GeodesicNVS: Probability Density Geodesic Flow Matching for Novel View Synthesis¶
Conference: CVPR 2026 arXiv: 2603.01010 Code: N/A Area: 3D Vision Keywords: Novel View Synthesis, Flow Matching, Geodesic, Probability Density Manifold, Data-to-Data Mapping
TL;DR¶
This paper proposes a Probability Density Geodesic Flow Matching (PDG-FM) framework that replaces the noise-to-data diffusion process with a deterministic data-to-data flow matching scheme, and optimizes interpolation paths to traverse high-density regions of the data manifold via probability-density-based geodesics, achieving geometrically consistent novel view synthesis.
Background & Motivation¶
Novel view synthesis (NVS) aims to generate unseen viewpoints of a scene from limited observations. Although diffusion models achieve high generation quality, they rely on stochastic noise-to-data transitions, which obscure deterministic structure and lead to inconsistent cross-view predictions. Flow Matching offers a deterministic alternative, yet existing conditional Flow Matching (CFM) methods largely employ simple linear interpolation between source and target data, failing to faithfully capture the non-linear geometry of the data manifold in latent space and thus yielding suboptimal view transitions.

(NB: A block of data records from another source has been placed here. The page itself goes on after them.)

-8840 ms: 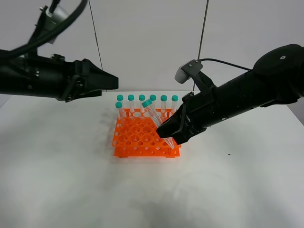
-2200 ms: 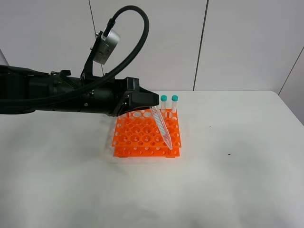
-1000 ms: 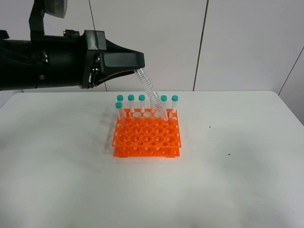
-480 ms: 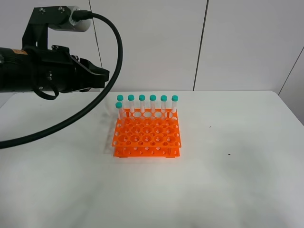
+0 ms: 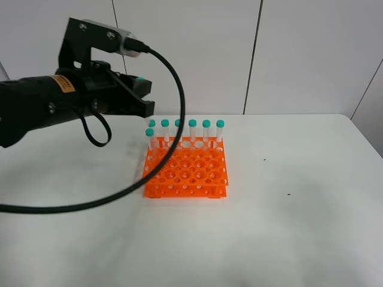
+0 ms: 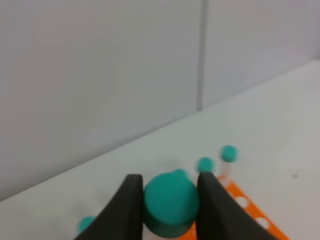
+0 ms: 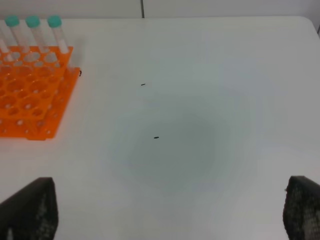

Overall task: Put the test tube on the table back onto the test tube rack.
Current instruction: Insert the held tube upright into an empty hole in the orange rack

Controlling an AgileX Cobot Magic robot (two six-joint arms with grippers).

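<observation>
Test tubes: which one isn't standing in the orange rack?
The test tube pinched by its green cap in the left claw, held up in the air. All the other tubes stand upright in the orange rack.

black arm [image 5: 30,113] with orange label [image 5: 62,84], silver camera [image 5: 128,43], thick looping black cable [image 5: 182,110] and dark left end effector [image 6: 169,180].

One test tube rack [image 5: 185,173], orange, was recorded. Seven capped test tubes [image 5: 206,133] stood in it: six along the back row, one in the next row. One further test tube [image 6: 170,202], only its teal cap showing, sat between two fingers [image 6: 127,210]. Two more fingers [image 7: 30,210] appeared in the right wrist view. One worktop [image 5: 299,227] carried two dark specks [image 7: 156,137].
</observation>
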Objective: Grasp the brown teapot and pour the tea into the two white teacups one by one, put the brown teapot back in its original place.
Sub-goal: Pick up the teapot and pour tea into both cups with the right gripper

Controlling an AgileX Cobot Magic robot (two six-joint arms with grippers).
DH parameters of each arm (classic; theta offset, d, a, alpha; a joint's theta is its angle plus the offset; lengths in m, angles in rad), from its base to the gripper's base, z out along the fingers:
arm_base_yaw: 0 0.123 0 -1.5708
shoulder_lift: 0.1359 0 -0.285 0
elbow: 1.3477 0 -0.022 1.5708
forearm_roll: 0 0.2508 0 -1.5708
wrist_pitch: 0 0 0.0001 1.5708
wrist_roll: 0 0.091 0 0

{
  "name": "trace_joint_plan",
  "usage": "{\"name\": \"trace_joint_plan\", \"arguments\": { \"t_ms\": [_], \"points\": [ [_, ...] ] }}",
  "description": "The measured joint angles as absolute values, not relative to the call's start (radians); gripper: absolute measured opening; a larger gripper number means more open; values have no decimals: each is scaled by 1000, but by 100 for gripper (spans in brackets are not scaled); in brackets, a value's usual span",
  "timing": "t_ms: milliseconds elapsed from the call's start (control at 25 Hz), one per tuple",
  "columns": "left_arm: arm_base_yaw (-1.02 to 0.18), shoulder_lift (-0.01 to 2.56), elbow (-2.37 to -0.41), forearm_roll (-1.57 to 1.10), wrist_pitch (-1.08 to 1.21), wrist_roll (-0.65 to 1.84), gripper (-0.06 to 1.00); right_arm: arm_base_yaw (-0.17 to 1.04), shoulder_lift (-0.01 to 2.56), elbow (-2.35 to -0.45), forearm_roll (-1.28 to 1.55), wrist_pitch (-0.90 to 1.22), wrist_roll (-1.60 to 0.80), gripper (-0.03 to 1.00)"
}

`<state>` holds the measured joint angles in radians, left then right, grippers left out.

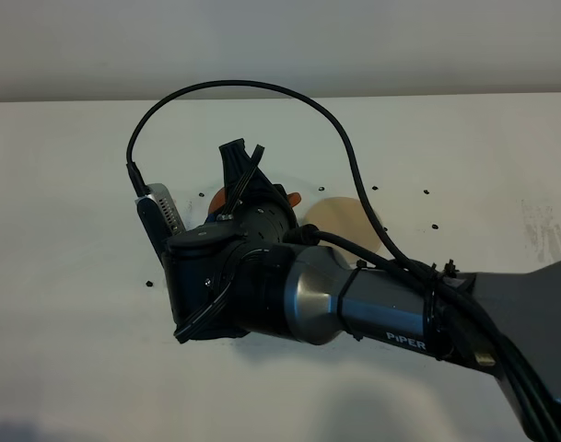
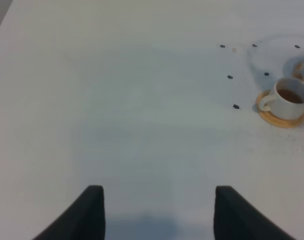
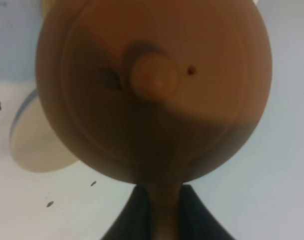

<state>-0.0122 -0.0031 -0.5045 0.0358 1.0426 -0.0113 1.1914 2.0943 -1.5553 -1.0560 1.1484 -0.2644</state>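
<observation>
The right gripper (image 3: 164,205) is closed on the teapot's (image 3: 152,110) handle, with a dark finger on each side of the loop. In the right wrist view the teapot fills most of the picture, its lid knob (image 3: 154,75) facing the camera. The saucer (image 3: 37,142) lies partly behind it, off to one side. From the high camera the right arm (image 1: 372,308) reaches across the middle and hides the teapot. There the saucer shows just right of the gripper, crossed by a black cable (image 1: 344,147). The left gripper (image 2: 159,192) hangs over the white table (image 2: 142,100), jaws wide apart, holding nothing. Near the edge of its view a cup (image 2: 291,97) with brown tea in it stands on an orange coaster (image 2: 279,119)
</observation>
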Motion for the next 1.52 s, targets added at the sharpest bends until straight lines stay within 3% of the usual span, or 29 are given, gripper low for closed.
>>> {"name": "trace_joint_plan", "arguments": {
  "t_ms": [1520],
  "points": [
    [-12, -3, -504, 36, 1043, -11, 50, 1191, 2094, -1555, -1127, 1120, -343, 9]
  ]
}}
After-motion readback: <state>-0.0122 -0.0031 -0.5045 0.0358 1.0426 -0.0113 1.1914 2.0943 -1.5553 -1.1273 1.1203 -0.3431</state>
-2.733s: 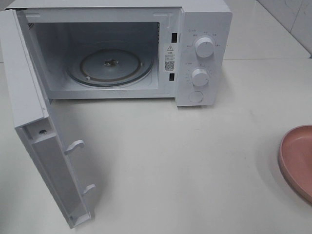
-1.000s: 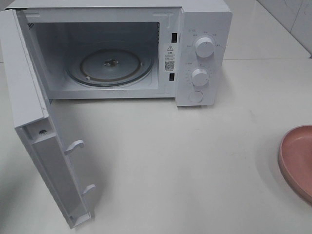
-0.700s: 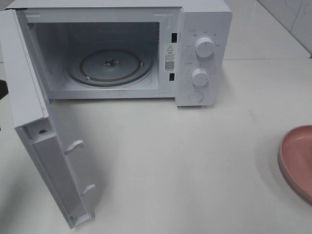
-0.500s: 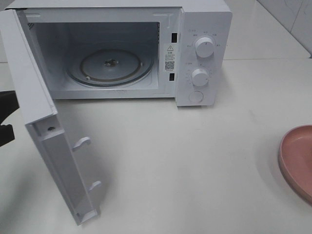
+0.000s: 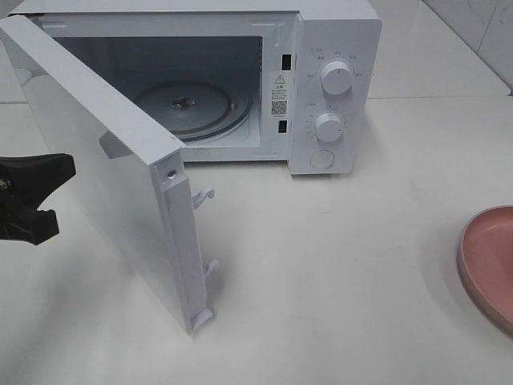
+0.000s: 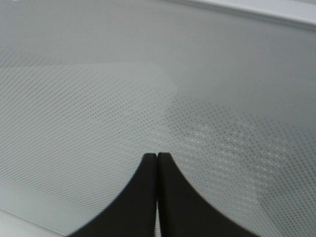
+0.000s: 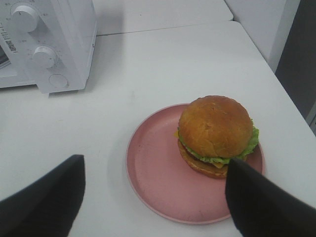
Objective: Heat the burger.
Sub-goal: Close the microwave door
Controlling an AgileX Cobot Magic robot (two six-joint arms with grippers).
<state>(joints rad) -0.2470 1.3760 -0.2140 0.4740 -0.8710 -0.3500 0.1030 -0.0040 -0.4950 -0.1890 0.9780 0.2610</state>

Core problem: how to explicitly incorporate data-dependent geometric regularization into the generation process so that intermediate interpolations in flow matching adhere to the data manifold, thereby improving view consistency?
Method¶
Overall Architecture¶
PDG-FM consists of two major components: 1. Data-to-Data Flow Matching (D2D-FM): learns a deterministic flow between paired samples \((x_0, x_1)\) without requiring a noise prior. 2. Variational Distillation of Geodesics: trains a GeodesicNet to align interpolation paths with the probability density manifold.
Key Designs¶
-
Data-to-Data Flow Matching: Unlike conventional noise-to-data Flow Matching, D2D-FM establishes a deterministic flow directly between encoded pairs \((x_0, x_1)\) of different viewpoints of the same scene. The velocity network \(v_\theta(x_t, t, q, c)\) adopts a U-Net architecture with intermediate state \(x_t\) and time \(t\) as inputs; conditioning includes Plücker ray embeddings (target camera pose), CLIP-encoded source-view semantic features (injected via cross-attention), and VAE-encoded source-view spatial features (concatenated with \(x_t\) as input). Linear interpolation: \(x_t = (1-t)x_0 + tx_1 + \sigma_{\min}\epsilon\); target velocity: \(u_t = x_1 - x_0\).
-
Probability Density Geodesic (PDG): A local metric tensor \(G(x) = p(x)^{-2}I\) is defined inversely proportional to data density, with path length \(S[\gamma] = \int_0^1 \|\dot{\gamma}\|_{G(\gamma)} dt\). The geodesic satisfies the Euler–Lagrange equation: \(\ddot{\gamma} + \|\dot{\gamma}\|^2 (I - \hat{\dot{\gamma}}\hat{\dot{\gamma}}^\top)\nabla\log p(\gamma) = 0\). The data density gradient \(\nabla\log p\) is approximated via the score function of a pretrained diffusion model, estimated at DDIM timestep \(\tau=0.6\) using classifier-free guidance.
-
GeodesicNet Distillation: A teacher–student architecture is adopted — the teacher network \(\phi_\xi\) optimizes geodesic paths in diffusion latent space by minimizing the Euler–Lagrange residual, while the student network \(\phi_\eta\) distills these paths into VAE space via DDIM inversion. The geodesic interpolation is parameterized as \(x_t = (1-t)x_0 + tx_1 + \phi_\eta(x_0, x_1, t)\), where \(\phi_\eta\) satisfies the boundary constraints \(\phi_\eta(x_0,x_1,0) = \phi_\eta(x_0,x_1,1) = 0\). This two-stage design decouples geometric optimization from efficient path generation.
Loss & Training¶
Three-stage training: 1. D2D-FM Training: \(\mathcal{L}_{\text{CFM}}(\theta) = \mathbb{E}[\|v_\theta(x_t,t,q,c) - (x_1-x_0)\|^2]\); source views are augmented with a cosine schedule. 2. GeodesicNet Distillation: Teacher minimizes the functional derivative \(\ell^\tau(\xi) = \mathbb{E}_t[\text{StopGrad}(g_t) \cdot z_t]\); student minimizes MSE: \(\ell^0(\eta) = \mathbb{E}_t[\|x_t - \text{DDIM-B}(z_t,c,\tau)\|^2]\). 3. Geodesic FM Training: Fine-tuned from the pretrained velocity network; the target velocity incorporates the time derivative of \(\phi_\eta\): \(v_{\text{target}} = x_1 - x_0 + \nabla_t\phi_\eta(x_0,x_1,t)\).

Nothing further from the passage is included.